What the task asks:
Each line in the records below, from the one that contains "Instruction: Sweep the" to the one that contains "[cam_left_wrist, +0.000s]", should be reproduced exactly, the first and last included.

Records shown:
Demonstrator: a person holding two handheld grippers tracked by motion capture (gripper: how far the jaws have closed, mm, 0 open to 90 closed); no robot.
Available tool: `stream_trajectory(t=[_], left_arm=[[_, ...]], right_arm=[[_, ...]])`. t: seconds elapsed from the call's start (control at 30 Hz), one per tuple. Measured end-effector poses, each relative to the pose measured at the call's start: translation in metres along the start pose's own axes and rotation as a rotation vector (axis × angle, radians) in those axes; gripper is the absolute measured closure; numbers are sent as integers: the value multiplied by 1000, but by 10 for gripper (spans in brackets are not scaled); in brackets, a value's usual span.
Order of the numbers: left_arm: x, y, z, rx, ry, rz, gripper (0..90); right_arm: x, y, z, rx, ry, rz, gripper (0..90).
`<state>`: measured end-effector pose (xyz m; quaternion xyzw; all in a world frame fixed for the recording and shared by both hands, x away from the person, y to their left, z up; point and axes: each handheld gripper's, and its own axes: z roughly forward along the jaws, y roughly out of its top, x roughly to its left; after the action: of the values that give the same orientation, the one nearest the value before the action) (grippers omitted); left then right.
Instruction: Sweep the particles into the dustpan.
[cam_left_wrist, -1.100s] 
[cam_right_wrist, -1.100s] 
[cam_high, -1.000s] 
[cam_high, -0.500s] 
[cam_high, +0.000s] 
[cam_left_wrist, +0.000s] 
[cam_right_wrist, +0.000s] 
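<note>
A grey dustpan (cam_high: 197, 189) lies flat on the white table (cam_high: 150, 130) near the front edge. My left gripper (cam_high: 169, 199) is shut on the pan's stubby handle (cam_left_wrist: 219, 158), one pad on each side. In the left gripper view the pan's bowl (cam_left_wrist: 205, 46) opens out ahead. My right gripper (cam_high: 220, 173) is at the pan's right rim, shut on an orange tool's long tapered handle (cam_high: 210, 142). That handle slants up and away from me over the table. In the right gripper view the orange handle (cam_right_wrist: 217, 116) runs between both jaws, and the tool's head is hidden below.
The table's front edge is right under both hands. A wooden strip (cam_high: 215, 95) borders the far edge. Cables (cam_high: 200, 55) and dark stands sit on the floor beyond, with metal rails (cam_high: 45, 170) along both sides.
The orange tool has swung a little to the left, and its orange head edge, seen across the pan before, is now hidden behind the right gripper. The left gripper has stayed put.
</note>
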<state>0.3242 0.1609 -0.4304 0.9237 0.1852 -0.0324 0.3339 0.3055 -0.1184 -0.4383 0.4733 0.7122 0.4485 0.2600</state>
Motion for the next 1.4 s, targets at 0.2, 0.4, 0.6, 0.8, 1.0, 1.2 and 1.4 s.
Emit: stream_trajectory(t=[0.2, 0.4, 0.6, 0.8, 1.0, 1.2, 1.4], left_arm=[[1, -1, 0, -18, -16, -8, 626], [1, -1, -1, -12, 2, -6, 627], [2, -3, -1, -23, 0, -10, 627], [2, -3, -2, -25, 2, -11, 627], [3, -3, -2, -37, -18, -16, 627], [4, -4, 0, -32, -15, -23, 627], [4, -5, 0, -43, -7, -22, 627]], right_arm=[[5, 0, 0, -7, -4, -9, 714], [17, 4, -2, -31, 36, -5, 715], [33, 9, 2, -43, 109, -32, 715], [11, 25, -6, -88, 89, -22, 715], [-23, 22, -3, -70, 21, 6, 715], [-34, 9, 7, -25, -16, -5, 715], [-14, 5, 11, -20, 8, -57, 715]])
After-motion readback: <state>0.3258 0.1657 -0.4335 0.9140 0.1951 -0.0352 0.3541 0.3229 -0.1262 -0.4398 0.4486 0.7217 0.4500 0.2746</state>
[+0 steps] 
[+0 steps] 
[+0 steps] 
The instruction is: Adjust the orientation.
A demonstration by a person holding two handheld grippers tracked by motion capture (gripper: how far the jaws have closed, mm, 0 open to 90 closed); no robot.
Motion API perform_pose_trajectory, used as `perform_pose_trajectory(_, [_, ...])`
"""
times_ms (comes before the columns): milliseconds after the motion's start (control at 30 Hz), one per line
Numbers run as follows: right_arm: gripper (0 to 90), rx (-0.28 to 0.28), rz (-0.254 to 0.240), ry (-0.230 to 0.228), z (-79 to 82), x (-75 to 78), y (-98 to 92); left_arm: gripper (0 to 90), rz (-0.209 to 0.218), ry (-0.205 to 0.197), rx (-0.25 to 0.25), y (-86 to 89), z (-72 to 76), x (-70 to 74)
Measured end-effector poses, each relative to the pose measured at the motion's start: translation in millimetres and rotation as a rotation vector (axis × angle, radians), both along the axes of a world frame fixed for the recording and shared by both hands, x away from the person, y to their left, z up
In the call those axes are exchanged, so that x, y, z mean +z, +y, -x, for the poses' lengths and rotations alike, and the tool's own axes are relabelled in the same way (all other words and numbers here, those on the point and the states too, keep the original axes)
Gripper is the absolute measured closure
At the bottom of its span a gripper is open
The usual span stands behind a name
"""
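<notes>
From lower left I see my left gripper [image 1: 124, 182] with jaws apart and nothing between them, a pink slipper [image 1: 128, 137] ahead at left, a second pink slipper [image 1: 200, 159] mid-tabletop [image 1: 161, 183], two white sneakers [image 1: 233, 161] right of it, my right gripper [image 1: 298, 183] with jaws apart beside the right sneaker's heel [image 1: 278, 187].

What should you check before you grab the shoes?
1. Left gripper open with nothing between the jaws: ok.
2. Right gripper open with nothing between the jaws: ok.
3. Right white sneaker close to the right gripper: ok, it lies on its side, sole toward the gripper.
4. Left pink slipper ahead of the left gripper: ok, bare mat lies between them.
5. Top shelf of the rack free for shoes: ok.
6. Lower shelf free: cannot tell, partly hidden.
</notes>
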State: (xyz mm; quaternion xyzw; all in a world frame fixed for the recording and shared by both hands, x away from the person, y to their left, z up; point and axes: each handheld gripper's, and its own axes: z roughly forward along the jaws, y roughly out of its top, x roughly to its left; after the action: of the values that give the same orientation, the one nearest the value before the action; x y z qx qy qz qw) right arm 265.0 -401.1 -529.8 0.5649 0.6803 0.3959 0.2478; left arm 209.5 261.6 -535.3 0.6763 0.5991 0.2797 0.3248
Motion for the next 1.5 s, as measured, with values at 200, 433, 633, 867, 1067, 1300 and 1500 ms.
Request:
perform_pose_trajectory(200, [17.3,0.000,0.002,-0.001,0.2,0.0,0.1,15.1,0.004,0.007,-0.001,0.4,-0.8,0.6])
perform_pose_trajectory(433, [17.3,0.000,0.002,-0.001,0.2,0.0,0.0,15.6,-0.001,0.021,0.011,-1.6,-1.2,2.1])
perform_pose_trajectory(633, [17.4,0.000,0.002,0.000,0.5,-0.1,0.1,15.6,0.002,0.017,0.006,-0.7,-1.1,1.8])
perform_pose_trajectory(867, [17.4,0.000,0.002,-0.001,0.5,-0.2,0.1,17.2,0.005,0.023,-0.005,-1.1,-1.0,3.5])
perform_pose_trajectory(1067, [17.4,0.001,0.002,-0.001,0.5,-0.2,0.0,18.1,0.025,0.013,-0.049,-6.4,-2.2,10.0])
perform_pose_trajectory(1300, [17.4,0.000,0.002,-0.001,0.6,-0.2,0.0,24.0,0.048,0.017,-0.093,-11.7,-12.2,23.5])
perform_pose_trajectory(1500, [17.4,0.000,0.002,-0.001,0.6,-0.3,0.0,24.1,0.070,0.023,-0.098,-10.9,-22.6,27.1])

Task response:
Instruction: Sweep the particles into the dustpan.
[cam_left_wrist, -1.100s] 
[cam_right_wrist, -1.100s] 
[cam_high, -1.000s] 
[cam_high, -0.500s] 
[cam_high, +0.000s] 
[cam_left_wrist, +0.000s] 

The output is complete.